Páscoa, vocação do universo

Marcelo Barros *

O termo "Páscoa" significa passagem e não parece indicar somente mudança de estação, mas passagem de uma vida acomodada e rotineira para uma vida renovada.

Todos os povos fazem festas pela chegada da primavera. No hemisfério norte, em fins de março e no Sul em setembro. Muitas comunidades tradicionais, indígenas e africanas, celebram a Primavera com ritos para que as pessoas se renovem e mesmo readquiram a energia e o sabor da juventude. A festa da Páscoa nasceu em tempos imemoriais, em ritos de primavera e renovação da vida. O próprio termo "Páscoa" significa passagem e não parece indicar somente mudança de estação, mas passagem de uma vida acomodada e rotineira para uma vida renovada. É possível que, em seu início, esta passagem se referisse a uma dança sagrada, na qual se davam passos para o futuro e para a vida.

Conforme a tradição judaica, na Páscoa, não são somente as pessoas que são renovadas. Conforme a tradição, o próprio povo de Israel se libertou da escravidão do Egito e "passou" para a liberdade. No judaísmo, o título da festa é "Pezah zeman herutenu" : "a estação da nossa libertação". O cristianismo fala de "Semana Santa e Festa da Ressurreição". A forma e o conteúdo das celebrações variam, mas a raiz é a mesma. A Páscoa judaica tornou-se a comemoração da noite em que o Senhor libertou os hebreus da escravidão. Os cristãos celebram essa memória e acrescentam o memorial da morte e ressurreição de Jesus Cristo.

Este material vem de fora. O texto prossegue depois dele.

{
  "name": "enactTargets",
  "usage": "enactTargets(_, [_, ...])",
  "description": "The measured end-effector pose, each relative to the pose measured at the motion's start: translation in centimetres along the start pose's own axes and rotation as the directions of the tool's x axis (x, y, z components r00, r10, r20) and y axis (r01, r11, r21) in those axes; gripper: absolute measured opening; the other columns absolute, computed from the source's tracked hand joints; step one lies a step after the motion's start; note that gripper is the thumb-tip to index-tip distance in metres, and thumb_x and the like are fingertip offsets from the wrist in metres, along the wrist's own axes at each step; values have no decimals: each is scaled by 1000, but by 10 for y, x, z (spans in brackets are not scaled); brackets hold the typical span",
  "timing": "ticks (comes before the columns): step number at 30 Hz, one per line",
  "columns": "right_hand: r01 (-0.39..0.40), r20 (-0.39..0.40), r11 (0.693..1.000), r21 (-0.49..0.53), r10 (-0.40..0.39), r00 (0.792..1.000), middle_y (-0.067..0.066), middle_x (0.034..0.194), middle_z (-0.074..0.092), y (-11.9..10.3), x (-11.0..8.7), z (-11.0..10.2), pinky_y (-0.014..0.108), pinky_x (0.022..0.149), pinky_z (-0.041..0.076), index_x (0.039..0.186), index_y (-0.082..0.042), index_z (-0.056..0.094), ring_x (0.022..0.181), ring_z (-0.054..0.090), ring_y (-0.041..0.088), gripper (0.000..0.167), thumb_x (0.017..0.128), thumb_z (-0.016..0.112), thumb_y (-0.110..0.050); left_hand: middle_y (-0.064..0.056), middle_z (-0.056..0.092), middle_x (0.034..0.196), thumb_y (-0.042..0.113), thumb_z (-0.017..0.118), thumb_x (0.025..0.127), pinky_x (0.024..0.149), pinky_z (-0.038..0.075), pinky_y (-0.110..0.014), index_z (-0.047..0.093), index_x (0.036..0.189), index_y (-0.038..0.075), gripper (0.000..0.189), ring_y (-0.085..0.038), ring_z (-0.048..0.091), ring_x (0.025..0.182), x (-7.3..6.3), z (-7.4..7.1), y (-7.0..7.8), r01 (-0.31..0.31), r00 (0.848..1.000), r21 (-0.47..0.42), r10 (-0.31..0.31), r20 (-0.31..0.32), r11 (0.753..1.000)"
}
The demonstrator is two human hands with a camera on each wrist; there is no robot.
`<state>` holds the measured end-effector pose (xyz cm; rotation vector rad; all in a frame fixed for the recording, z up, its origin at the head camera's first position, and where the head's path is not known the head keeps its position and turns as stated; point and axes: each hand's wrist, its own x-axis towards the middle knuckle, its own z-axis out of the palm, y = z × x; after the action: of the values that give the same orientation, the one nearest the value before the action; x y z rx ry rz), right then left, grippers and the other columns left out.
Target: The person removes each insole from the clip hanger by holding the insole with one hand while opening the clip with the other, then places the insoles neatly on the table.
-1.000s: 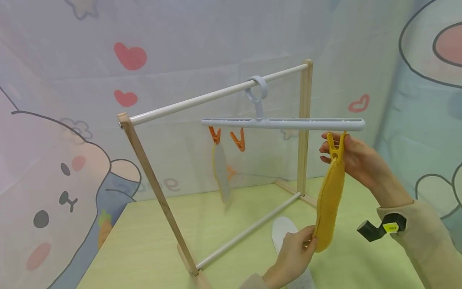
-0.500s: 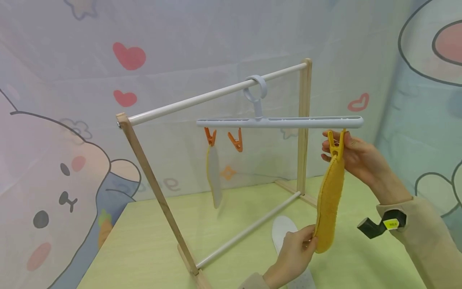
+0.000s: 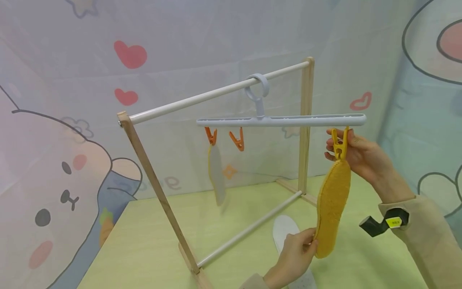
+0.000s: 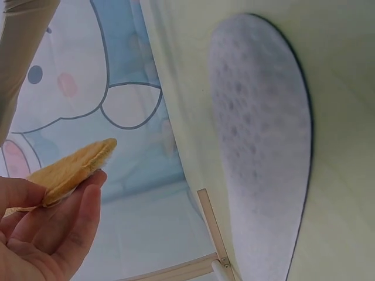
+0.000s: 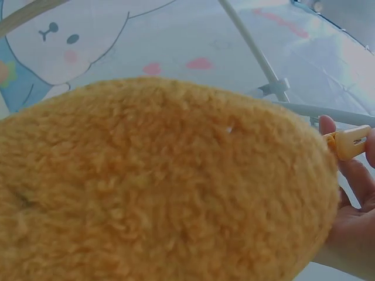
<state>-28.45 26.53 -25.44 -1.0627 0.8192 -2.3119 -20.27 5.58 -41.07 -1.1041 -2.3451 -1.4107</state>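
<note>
A fuzzy yellow insole (image 3: 333,204) hangs upright from a yellow clothespin (image 3: 340,146) under the right end of a white clip hanger (image 3: 306,120). My left hand (image 3: 293,253) pinches the insole's lower edge between thumb and fingers, also seen in the left wrist view. My right hand (image 3: 368,162) holds the clothespin, thumb against one handle and fingers behind. In the right wrist view the insole's fleecy face covers most of the picture, hiding part of that hand. Below, a pale insole (image 4: 263,134) lies on the table, partly hidden by my left hand in the head view.
The hanger hooks over the white top rod (image 3: 202,96) of a wooden-sided rack (image 3: 155,180). At its left end an orange clothespin (image 3: 211,136) holds another insole (image 3: 217,172), grey side showing. A second orange clothespin (image 3: 237,140) hangs beside it, holding nothing. A printed cloth stands behind.
The yellow insole has turned, showing more of its fleecy face, and its lower end shifts slightly downward. The insole hanging at left has swung a little. Both hands keep their hold.
</note>
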Motion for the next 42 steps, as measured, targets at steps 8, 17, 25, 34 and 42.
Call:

Foi quando celebrava a Páscoa com sua comunidade que Jesus foi preso e assassinado. Morreu na cruz, suplício com o qual os romanos matavam os escravos rebeldes, na sexta feira, véspera da Páscoa, pelas três ou quatro da tarde, exatamente na hora em que as famílias de Israel sacrificavam o cordeiro pascal. Na madrugada do domingo que se seguia ao grande sábado da festa, Jesus deixou-se ver, vivo. A partir de então, ser discípulo(a) de Jesus é testemunhar ao mundo essa energia da ressurreição, atuante nele e por seu Espírito, em todas as pessoas que o aceitam.

A mais importante celebração cristã é a Vigília Pascal, na noite do sábado para o domingo. Para os antigos, uma comunidade cristã poderia não celebrar a ceia do Senhor, na 5a feira santa à noite e mesmo não reunir-se para a memória da paixão do Cristo na 6a feira santa. Entretanto, não deveria deixar de festejar a Páscoa da ressurreição no sábado à noite ou no domingo de madrugada, antes do sol nascer. É o mais antigo culto cristão, vivido desde os tempos das catacumbas, quando a comunidade se reunia nas madrugadas de domingo, para lembrar a Páscoa. Santo Agostinho chama essa festa: "A mãe de todas as vigílias da Igreja".

Celebrar a Páscoa não vai mudar mecanicamente a situação social, política, ou econômica do mundo. Não eliminará doenças físicas ou dores do coração. A Páscoa é profecia, grito de liberdade e vitória para dar força a quem continua na luta. Hoje, o otimismo e o riso como métodos terapêuticos são cientificamente reconhecidos. O Senhor ressuscitado revela-se com o corpo ferido e chagas abertas nas mãos, nos pés e no peito. Mas, está vivo e resistente. Seus discípulos se alegram em vê-lo vivo e lembram sua palavra: "Filhinhos, no mundo vocês sempre terão aflições. Tenham coragem: eu venci o mundo"(Jo 16, 33).

No mundo, os poderes da morte continuam agindo. O desamor organiza um mundo escravo do dinheiro e do poder; uma sociedade cruel e sem compaixão. Mas, no coração de muita gente, os gritos de Páscoa ressoam teimosamente. No meio das mais áridas paisagens, as flores resistem. Mesmo a lagarta mais asquerosa é chamada a uma mudança radical. Rompe o casulo, ganha asas para voar e se transforma em uma linda borboleta. É símbolo da vocação do ser humano para esse caminho pascal. A ressurreição é a energia de Deus para transformar o universo. Celebremos, então, esta festa e vivamos este caminho pascal no aprofundamento da solidariedade como forma de viver a fé e a intimidade com Deus.